Blood Blockade Battlefront: Started with some fun action, and a very cool-looking setting, but decayed rapidly - the plot arc it tried to set up towards the end was just dull. Avoid

Knights of Sidonia (season 2): Shifts much more towards the harem antics than the serious sci-fi; also some massive power inflation which could easily have been thematic but... isn't. I greatly enjoyed it, but only recommended to people who enjoy light comedy/romance.

Fate/Stay Night: Unlimited Blade Works: Had its moments, and definitely has the production values; when it's good, it's very good. But massively wordy (arguably too faithful an adaptation), slow and self-indulgent. Again only for fans of the genre.

Kyousougiga: This I do recommend. A show that respects the viewer's intelligence; the depths are there if you want to peer into them, but it keeps things interesting - or at least active - on the surface level too. And it's got some wonderfully creative visuals.

Your Lie in April: Romance/melodrama, done reasonably well, and with beautiful visuals and sound - I particularly like the fact that this show is willing to make you sit and listen to a musical performance for minutes at a time. But has no ambition beyond its genre; you know whether you're the target audience for this or not.

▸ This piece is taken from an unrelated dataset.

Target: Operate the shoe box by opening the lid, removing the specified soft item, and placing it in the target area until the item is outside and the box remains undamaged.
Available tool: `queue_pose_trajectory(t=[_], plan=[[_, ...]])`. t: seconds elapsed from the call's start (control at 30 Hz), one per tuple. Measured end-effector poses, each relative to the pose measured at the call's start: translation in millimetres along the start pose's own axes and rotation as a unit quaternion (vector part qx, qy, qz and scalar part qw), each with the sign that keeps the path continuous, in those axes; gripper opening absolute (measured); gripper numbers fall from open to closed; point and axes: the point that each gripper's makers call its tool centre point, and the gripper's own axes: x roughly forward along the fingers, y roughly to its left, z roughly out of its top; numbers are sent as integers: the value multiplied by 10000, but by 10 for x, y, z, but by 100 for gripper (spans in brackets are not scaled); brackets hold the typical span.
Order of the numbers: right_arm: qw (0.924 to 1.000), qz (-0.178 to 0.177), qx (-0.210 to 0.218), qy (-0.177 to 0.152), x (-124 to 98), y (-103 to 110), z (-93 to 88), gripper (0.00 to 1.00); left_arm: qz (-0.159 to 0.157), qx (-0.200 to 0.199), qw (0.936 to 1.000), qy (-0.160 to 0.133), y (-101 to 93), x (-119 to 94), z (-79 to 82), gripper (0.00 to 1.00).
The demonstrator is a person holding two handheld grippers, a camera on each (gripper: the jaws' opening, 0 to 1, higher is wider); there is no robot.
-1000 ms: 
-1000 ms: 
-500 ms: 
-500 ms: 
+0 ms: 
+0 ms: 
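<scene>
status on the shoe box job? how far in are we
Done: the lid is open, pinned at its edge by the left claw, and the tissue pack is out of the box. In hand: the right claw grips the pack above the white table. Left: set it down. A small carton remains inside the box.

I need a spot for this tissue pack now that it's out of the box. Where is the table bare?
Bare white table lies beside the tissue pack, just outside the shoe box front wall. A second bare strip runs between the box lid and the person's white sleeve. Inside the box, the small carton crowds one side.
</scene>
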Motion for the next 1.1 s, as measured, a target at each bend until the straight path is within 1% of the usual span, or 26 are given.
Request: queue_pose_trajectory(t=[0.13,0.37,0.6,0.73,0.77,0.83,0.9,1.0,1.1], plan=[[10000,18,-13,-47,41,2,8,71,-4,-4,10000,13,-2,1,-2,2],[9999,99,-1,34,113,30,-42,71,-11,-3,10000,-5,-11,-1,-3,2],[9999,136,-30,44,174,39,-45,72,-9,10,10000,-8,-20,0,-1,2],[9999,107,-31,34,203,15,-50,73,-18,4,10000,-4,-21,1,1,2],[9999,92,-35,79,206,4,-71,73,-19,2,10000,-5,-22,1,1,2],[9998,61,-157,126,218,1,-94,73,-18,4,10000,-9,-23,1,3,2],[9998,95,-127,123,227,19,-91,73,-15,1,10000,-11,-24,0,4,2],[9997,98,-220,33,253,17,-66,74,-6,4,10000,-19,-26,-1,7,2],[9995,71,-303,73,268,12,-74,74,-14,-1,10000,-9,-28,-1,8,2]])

Madoka Rebellion: Fun for fans, but far too self-indulgent for anyone else. The plot is awkward and undermines some of the series. I enjoyed seeing beloved characters at play, and there's one very fun fight, but it's all fanservice.

Comment by lmm on Rationality Quotes Thread June 2015 · 2015-08-31T22:52:07.630Z · LW · GW

They didn't check your name against your email. You needed a university email but you could, and people did, use a fake name with it, even an obviously fake one.